In other statically typed languages, like C, the type of variables must be declared. With type inference, the compiler is smart enough to figure this out on it's own by analyzing variable use within code. Consider this OCaml snippet:
#let i = 4.0 *. 2.2
val i : float = 8.8
The compiler (or interpreter in this case) inferred the type of i was float. It infers this based on the float multiplication operator (*.), which takes two floats and returns a float. Consider another example, a function called add1:
# let add1 x = x + 1;;
val add1 : int -> int = <fun>
# add1 10;;
- : int = 11
The type system has inferred that this function, add1, accepts an integer and returns an integer. What happens if you try to violate this typing by passing add1 a float value?
# add1 10.0;;
This expression has type float but is here used with type int
OCaml complains and the function fails.
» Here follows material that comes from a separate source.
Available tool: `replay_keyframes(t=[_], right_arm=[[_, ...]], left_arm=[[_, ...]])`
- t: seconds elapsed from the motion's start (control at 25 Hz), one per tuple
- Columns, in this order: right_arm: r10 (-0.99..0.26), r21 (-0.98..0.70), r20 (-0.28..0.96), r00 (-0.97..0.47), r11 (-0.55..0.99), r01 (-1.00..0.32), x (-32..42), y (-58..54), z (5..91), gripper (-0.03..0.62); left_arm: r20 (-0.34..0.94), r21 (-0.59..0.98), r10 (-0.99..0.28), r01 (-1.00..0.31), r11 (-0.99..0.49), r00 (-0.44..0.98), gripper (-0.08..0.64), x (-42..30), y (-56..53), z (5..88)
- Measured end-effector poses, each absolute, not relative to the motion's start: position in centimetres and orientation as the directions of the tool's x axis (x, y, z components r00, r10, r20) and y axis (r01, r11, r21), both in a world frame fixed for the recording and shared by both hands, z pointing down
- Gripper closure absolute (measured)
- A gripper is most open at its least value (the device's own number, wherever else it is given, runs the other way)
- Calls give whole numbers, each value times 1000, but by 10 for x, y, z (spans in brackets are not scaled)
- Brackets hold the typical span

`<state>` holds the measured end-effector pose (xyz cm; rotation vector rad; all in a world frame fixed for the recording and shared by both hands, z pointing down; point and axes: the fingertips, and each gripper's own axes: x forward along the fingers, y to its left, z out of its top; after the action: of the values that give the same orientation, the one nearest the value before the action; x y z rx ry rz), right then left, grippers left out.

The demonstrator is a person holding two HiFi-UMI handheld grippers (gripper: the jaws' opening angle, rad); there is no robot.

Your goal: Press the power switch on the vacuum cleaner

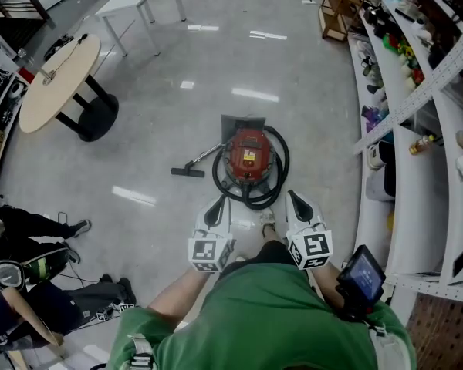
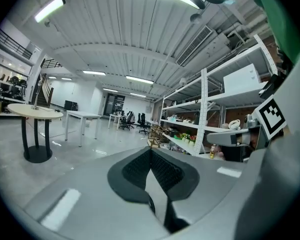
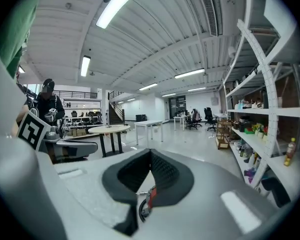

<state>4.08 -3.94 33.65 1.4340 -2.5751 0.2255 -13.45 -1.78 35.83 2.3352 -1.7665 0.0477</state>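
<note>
I stand over the round red canister vacuum cleaner (image 1: 248, 157), which sits on the shiny grey floor (image 1: 162, 114) in front of my feet. A thick black hose (image 1: 272, 185) loops around its body. From there the wand runs out to my left and ends in a flat black floor nozzle (image 1: 187, 172), so the long line of the machine goes from side to side before me.

I hold the left gripper (image 1: 214, 210) and the right gripper (image 1: 299, 205) side by side at the height of my waist. In the left gripper view its fingers (image 2: 135, 171) are pressed together with nothing between them. The fingers (image 3: 165, 171) of the right gripper are closed on nothing in the same way.

The vacuum cleaner lies forward and well below both grippers, almost between them, and I judge the left one to be a little nearer. Both gripper views look out level across the room and not at the floor, so I think I must bend and tilt one gripper steeply down. The power switch I cannot make out with certainty; a small pale panel (image 1: 248, 157) on top of the canister is my best guess.
</note>
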Motion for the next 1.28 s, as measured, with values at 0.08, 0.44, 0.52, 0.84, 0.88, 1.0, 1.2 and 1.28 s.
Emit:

Just as in C or Java, the type of all variables is known at runtime, but in OCaml it is not necessary to declare these types in advance (the compiler knows).
How about this:
# let lessthan x y = x < y;;
val lessthan : 'a -> 'a -> bool = <fun>
This function takes two variables of the strange type 'a and returns a boolean. The less-than operator can make comparisons between two values of any type (as long as they're both the same), this is described as polymorphic. The "any type" concept is represented by 'a. OCaml inferred the type signature of this function based on it's definition (x < y) and the types accepted by the less than operator.
# lessthan 10 11;;
- : bool = true
# lessthan 10.0 5.0;;
- : bool = false
The following fails because the function arguments are of different (inconsistent) types:
# lessthan 10.0 5;;
This expression has type int but is here used with type float
The difference between type inference and dynamic typing is subtle but important. In a dynamically typed language, variables are typed during runtime as they're used. This means their type can change during execution, giving the programmer some flexibility. Static typing forces variables to use the same kind of data throughout and the types of all variables must be determined at compile time.
Pattern Matching
Another interesting and practical feature of OCaml is pattern matching. Think of this as the mutant big-brother of switch-statements. Consider an OCaml function:
# let is_empty x = match x with
[] -> true
| head :: tail -> false;;
val is_empty : 'a list -> bool = <fun>
OCaml inferred that this function takes a list of any type ('a list) and returns a boolean. Lists in OCaml are expressed with brackets and list items are separated by semicolons, as in: [1; 2; 3;]. The pattern matching works on the structure of the list. If the list is empty (ie. []) then the function returns true. If the list is not empty, then return false. I'll explain how this second test works in a moment.
# is_empty [];;
- : bool = true
# is_empty [1; 2; 3;];;
- : bool = false
The '::' in the function above is a special operator known as cons and is generally used to manipulate lists. I think about it as constructing or deconstructing a list (or appending, if you prefer), as in this code:
# 1 :: [2; 3;];;
- : int list = [1; 2; 3;]
Pattern matching lets you describe the structure of a list and take action based on that structure. When employed with recursion, pattern matching really shines. Here's a function to find the length of a list that uses both tail-recursion and the cons operator:
# let rec length x = match x with
[] -> 0
| head :: tail -> 1 + length tail;;
val length : 'a list -> int = <fun>
# length [1; 2; 3; 4;];;
- : int = 4
OCaml inferred that length takes a list of any type and returns an integer. The cons operator breaks the list into a head (the first item) and a tail (the rest of the list). It then returns 1 + the length of the tail. When the list is empty, zero is returned, recursion halts and the calculation completes.
Additional Notes
OCaml is one of my favorite programming languages. It's also very practical. Thanks to type inference and static typing, it effects some benefits of a dynamically typed language, but with runtime performance closer to Java or C (though still quite a bit slower). Pattern matching is a powerful tool for processing lists and symbols. It also boasts extensive documentation and a surprising amount of Internet resources.